Work request
Among the lines below, how many carry the string "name"? Reply with a number and nothing else.
(Data Opens)
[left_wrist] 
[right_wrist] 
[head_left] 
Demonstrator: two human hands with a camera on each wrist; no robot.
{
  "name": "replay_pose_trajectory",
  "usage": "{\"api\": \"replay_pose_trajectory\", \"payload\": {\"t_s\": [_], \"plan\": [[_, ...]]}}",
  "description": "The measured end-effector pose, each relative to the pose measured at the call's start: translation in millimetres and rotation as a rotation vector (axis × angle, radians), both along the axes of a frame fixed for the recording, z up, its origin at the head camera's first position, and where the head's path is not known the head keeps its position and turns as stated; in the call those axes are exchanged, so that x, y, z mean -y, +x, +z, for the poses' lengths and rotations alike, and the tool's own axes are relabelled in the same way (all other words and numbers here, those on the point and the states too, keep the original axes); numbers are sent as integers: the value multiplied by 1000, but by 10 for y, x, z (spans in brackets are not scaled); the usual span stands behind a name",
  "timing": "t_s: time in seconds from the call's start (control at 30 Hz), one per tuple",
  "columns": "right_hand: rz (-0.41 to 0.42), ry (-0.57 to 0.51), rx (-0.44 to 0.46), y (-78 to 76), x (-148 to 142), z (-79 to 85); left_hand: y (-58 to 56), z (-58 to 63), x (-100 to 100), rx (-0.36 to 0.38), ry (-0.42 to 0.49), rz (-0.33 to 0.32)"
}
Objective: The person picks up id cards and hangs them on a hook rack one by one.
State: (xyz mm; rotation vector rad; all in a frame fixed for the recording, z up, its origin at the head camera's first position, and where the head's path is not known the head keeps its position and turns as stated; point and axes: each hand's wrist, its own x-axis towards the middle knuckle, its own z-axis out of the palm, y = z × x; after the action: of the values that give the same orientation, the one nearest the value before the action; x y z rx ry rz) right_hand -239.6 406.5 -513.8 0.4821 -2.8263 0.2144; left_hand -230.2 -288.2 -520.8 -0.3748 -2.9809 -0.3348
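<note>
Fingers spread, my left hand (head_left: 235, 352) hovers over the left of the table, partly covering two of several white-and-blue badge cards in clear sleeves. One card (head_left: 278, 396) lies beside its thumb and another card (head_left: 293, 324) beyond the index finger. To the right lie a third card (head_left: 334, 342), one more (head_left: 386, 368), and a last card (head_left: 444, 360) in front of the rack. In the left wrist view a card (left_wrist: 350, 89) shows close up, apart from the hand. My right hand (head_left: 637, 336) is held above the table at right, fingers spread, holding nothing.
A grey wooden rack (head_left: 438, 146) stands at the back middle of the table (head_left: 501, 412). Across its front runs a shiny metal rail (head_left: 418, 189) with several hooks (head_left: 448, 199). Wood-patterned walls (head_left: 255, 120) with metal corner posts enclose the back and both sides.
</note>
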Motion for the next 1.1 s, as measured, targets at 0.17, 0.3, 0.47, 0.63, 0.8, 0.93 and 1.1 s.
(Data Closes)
Solution to this problem
2